Political crisis in Belarus: Searching for light at the end of the tunnel

Robert Sapolsky, a professor of biology at Stanford University observed three typical psychological reactions to the covid-19 pandemic stemming from the fact that the virus is invisible: 1) I do not see this virus and thus it does not exist, so let’s have fun; 2) I do not see this virus thus it can be everywhere, so I need to protect myself (anxiety arises); 3) I do not see the virus, but it is everywhere, it is hopeless (depression arises). ‘It is hard to relate rationally to invisible things’ – resumes Sapolsky.

Belarus, until today, has hardly implemented any measures to stop the spread of the pandemic. All three reactions described above find its manifestation in this country even more visibly. Some people wear masks on the streets and in public places, others do not, even if they are sneezing and coughing. Many do restrict their social contacts. Others fatalistically say that one cannot avoid the disease if it is meant to be. Today, Belarus is indeed going through a ‘corona-psychosis’ - as it was infamously called by Belarus’ president and the virus denier Aliaksandar Lukashenka back in spring. However, this psychosis is happening due to the lack of an organized response to the pandemic, not because of the overwhelming measures, as was argued by Belarus’ ruler. Belarusian hospitals are overcrowded today. Only most acute cases are hospitalized, others are left for home treatment. While, according to official statistic, the daily rate of infections stands at about 1000, it is clearly underreported.
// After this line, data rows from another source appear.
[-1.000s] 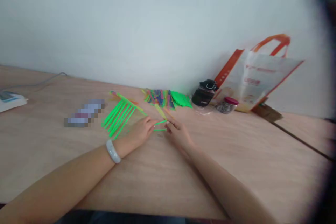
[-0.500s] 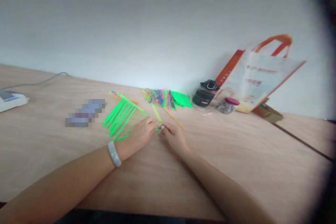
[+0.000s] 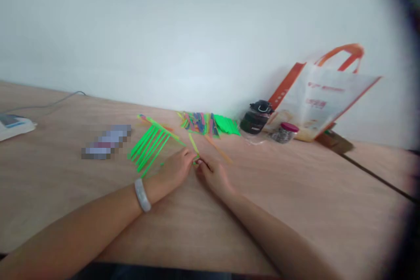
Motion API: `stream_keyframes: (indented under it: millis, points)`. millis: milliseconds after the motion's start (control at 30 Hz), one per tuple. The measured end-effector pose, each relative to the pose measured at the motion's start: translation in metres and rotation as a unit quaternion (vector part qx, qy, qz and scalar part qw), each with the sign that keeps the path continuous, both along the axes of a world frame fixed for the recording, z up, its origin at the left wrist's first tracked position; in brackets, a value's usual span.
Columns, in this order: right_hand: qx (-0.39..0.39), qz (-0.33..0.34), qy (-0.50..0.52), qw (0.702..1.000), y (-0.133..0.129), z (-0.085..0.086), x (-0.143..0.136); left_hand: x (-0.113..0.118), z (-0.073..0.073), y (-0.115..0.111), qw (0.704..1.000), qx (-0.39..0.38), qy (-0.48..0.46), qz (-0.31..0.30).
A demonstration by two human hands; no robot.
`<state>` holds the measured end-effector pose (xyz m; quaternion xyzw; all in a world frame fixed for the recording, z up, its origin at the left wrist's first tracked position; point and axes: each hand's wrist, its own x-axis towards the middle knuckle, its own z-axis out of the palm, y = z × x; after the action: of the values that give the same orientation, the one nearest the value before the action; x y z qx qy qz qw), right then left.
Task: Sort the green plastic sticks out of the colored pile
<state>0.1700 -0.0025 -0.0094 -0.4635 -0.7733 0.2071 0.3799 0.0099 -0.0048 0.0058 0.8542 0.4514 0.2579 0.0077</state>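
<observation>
My left hand (image 3: 177, 167), with a pale bracelet (image 3: 142, 195) at its wrist, is closed in a pinch on a thin green strip (image 3: 196, 159). Fingertip to fingertip with it, my right hand (image 3: 215, 175) pinches the same strip; most of the strip is hidden by the fingers. Just beyond the hands lie a yellow strip (image 3: 193, 142) and an orange strip (image 3: 220, 150). Left of them, several bright green strips (image 3: 147, 148) are laid side by side, with a yellow-green strip (image 3: 169, 133) along their far ends.
Against the wall lie a pile of multicoloured strips (image 3: 198, 122) and a green bundle (image 3: 227, 125). To the right stand a dark bottle (image 3: 254, 121), a red-lidded jar (image 3: 285, 133) and a carrier bag (image 3: 323, 100). A blurred-out object (image 3: 106, 142) and a white device (image 3: 16, 127) are left.
My right hand has shifted slightly left, closer to my left hand. Less of the green strip shows between the fingers, and its tail near my left wrist is no longer visible.
</observation>
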Motion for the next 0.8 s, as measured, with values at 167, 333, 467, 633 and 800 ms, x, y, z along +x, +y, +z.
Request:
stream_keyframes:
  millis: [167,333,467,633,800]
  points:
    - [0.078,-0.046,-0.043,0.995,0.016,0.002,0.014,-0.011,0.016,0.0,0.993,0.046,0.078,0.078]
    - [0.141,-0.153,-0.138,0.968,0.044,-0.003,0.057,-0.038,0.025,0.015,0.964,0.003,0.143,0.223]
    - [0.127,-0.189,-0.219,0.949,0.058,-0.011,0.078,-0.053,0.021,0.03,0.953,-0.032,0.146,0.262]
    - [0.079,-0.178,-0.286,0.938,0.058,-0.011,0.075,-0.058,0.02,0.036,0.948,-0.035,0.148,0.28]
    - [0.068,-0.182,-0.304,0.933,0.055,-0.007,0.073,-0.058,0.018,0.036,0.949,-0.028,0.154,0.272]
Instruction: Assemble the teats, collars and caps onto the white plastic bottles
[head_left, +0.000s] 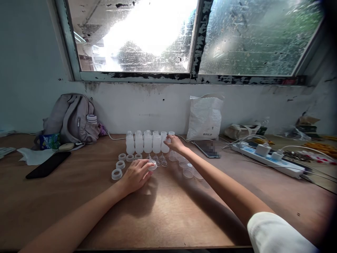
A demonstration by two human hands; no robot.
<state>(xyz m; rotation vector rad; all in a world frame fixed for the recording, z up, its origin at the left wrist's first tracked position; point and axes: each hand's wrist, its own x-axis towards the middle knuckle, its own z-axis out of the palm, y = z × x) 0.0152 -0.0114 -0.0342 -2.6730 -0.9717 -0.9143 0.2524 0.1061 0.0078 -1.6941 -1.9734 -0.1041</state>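
Observation:
My left hand [137, 174] holds a translucent ring with a clear nipple-like piece [152, 164] between thumb and fingers, just above the table. My right hand [173, 143] reaches to the right end of a row of frosted bottles [147, 142], its fingertips closed at a bottle there; what they pinch is too small to make out. Several loose white rings [117, 174] lie left of and beyond my left hand. Clear nipple-like pieces [163, 163] rest in front of the bottles. Under my right forearm are several clear round caps [187, 172].
A grey backpack [71, 119] and a black phone [48, 165] are at the left. Against the wall stands a white bag [205, 117], with a tablet [207, 149] before it. A power strip [268, 160] with cables lies at the right.

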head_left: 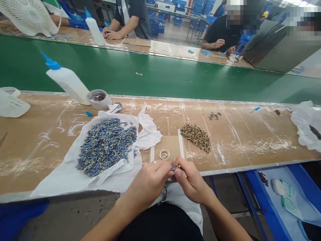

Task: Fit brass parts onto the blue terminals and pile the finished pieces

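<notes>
My left hand (152,180) and my right hand (192,180) meet at the table's front edge, fingertips pinched together on a small blue and brass-coloured piece (175,167). Just beyond them a small round cup (164,154) rests on a cardboard piece (167,142). To the left, a large pile of small blue and yellow parts (106,144) lies on white cloth (65,177). Right of the cup is a heap of small brass-coloured parts (197,137). A few loose pieces (215,116) lie farther back on the right.
A white bottle with a blue tip (69,83) leans by a round tub (99,99) at the back left. Behind the table (250,134) runs a green belt (163,73); people work beyond it. A blue bin (272,207) stands at the lower right.
</notes>
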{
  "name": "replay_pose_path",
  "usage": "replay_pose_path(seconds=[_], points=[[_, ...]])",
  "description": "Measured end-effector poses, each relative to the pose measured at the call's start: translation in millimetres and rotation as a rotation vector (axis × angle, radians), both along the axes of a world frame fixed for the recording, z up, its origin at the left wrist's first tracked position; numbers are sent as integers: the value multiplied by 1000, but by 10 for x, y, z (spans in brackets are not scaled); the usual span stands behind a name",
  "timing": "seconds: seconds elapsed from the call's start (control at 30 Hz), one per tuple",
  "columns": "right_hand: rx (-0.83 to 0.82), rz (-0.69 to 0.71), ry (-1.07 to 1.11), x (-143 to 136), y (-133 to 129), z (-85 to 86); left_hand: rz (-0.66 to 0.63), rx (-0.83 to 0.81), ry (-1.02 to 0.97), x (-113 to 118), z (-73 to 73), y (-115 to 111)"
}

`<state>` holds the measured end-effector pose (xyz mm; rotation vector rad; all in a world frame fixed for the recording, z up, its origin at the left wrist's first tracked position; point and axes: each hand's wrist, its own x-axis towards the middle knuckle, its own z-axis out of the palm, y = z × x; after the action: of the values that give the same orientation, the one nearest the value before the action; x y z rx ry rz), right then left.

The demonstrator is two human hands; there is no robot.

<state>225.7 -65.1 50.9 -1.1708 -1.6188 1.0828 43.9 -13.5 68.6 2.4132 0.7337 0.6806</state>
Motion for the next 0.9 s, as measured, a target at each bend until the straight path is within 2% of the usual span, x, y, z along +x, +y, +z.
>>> replay_pose_path(seconds=[0.13,0.23,0.33,0.4,0.43,0.5,0.6,0.73,0.9], points=[[53,65,-46,31,59,16,-77,66,60,21,20,81],[108,27,-81,119,132,-67,-64,82,86,7,-9,156],[112,-198,-284,507,310,-198,80,105,103,-187,-127,290],[53,-504,-562,958,508,-287,248,136,114,-426,-255,421],[34,-610,-620,1215,621,-330,338,147,155,-557,-327,493],[9,-748,-693,1715,844,-420,465,151,277,-788,-469,626],[-30,-869,-791,2232,1097,-584,499,138,421,-950,-621,728],[-46,-954,-841,2420,1200,-822,559,89,489,-884,-663,690],[-7,-1036,-830,2472,1012,-1004,556,13,472,-836,-601,638]])
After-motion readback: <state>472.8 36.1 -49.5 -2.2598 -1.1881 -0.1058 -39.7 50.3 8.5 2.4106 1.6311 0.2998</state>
Doctors unofficially say one should multiply the daily infection rate by at least 15 to get somewhat close to the real numbers.

However devastating the health situation looks like, Belarusians today are experiencing many other anxieties, probably even more painful than covid-19, as they are caused not by an invisible virus but by specific individuals - their fellow citizens: friends, family, neighbors and colleagues.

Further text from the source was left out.